A new construction of $c=1$ Virasoro blocks

TL;DR

This paper presents a novel method connecting $c=1$ Virasoro blocks to Heisenberg blocks via a nonabelianization map using spectral networks, leading to new formulas and eigenblock constructions.

Contribution

It introduces a nonabelianization map relating $c=1$ Virasoro blocks to Heisenberg blocks on branched covers, providing new formulas and eigenblock constructions.

Findings

New formulas for Virasoro blocks in terms of fermion correlation functions.

Intertwining of the nonabelianization map with Verlinde loop operators.

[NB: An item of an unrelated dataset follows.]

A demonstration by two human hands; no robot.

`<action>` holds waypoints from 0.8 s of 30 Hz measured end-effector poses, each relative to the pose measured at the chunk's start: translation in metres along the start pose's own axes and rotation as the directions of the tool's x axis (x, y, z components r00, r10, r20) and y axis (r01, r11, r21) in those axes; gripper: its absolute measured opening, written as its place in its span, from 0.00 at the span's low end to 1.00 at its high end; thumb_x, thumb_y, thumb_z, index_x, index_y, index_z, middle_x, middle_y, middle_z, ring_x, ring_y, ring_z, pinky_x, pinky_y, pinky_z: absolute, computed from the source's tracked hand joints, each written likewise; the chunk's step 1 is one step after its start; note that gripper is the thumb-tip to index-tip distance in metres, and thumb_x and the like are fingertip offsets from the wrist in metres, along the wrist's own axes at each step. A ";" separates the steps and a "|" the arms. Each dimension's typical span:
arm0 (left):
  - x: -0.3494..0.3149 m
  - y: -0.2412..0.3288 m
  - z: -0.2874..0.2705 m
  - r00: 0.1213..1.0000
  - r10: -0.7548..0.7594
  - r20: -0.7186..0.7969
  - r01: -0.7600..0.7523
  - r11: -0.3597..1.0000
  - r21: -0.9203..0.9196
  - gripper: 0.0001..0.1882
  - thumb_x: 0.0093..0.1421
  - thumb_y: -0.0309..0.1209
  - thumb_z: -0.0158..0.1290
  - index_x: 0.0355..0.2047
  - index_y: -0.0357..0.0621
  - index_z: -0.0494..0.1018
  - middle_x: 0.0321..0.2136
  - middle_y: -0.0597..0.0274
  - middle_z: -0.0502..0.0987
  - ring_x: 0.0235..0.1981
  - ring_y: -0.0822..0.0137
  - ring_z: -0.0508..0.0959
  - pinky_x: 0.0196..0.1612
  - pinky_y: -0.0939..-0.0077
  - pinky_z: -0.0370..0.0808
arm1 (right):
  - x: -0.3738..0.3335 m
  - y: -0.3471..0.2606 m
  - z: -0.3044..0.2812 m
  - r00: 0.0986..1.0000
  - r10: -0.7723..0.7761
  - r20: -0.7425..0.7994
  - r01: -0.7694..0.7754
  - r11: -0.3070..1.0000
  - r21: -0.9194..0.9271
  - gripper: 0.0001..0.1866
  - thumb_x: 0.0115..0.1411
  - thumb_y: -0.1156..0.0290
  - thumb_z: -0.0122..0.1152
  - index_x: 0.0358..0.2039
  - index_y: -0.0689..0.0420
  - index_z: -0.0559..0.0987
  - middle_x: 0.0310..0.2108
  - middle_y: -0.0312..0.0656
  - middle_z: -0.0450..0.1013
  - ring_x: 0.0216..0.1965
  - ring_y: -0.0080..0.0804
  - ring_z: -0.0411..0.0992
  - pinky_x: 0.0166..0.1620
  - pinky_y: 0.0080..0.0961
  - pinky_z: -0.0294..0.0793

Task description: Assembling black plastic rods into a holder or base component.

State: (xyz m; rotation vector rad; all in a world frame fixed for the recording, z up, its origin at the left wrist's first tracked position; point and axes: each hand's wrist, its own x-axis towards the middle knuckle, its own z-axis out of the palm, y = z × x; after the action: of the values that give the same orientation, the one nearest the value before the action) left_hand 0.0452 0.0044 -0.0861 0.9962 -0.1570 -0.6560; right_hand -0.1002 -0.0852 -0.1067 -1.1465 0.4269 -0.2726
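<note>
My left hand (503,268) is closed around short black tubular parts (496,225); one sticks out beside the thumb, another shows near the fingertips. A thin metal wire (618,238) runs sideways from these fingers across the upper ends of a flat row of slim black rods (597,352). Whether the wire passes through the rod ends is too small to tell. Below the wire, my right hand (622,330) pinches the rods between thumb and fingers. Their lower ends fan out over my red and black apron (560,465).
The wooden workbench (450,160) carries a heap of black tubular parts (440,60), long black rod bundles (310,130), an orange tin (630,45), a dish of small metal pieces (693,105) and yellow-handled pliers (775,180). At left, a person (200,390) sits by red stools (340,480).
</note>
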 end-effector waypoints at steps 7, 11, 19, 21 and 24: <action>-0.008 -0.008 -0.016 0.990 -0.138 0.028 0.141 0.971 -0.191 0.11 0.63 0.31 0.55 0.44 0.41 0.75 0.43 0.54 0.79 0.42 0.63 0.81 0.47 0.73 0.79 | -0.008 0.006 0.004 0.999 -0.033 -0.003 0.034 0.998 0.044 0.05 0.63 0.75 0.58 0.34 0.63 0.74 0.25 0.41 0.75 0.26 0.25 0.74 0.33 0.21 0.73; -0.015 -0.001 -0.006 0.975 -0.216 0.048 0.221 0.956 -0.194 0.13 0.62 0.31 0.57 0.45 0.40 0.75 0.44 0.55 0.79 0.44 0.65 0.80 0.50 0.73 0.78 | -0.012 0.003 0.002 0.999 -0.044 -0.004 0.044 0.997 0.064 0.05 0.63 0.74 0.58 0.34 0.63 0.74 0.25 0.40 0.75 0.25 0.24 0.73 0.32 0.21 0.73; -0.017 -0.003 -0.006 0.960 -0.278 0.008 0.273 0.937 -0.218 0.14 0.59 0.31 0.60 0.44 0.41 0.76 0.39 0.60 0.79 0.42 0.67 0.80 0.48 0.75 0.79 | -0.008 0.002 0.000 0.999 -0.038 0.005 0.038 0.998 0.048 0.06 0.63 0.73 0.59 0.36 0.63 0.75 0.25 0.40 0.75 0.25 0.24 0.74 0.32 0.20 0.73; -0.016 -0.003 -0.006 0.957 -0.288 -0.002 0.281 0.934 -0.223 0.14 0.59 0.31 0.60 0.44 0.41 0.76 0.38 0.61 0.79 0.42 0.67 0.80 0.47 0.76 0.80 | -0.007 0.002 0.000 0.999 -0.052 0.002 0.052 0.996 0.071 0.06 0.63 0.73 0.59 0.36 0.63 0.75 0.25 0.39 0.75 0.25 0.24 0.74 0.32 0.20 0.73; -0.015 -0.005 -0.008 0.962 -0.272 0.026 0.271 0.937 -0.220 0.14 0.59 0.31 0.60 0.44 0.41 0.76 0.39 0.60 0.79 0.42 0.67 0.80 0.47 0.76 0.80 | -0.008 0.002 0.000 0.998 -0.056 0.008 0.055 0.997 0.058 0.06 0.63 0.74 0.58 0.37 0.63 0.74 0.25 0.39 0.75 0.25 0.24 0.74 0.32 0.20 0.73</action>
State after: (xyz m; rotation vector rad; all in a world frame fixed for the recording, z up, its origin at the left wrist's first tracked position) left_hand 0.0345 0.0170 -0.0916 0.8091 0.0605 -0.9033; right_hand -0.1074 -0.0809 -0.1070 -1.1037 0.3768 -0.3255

Construction of eigenblocks and new $ au$-function formulas.

Abstract

We introduce a nonabelianization map for conformal blocks, which relates $c=1$ Virasoro blocks on a Riemann surface $C$ to Heisenberg blocks on a branched double cover $\widetilde{C}$ of $C$. The nonabelianization map uses the datum of a spectral network on $C$. It gives new formulas for Virasoro blocks in terms of fermion correlation functions determined by the Heisenberg block. The nonabelianization map also intertwines with the action of Verlinde loop operators, and can be used to construct eigenblocks. This leads to new Kyiv-type formulas and regularized Fredholm determinant formulas for $\tau$-functions.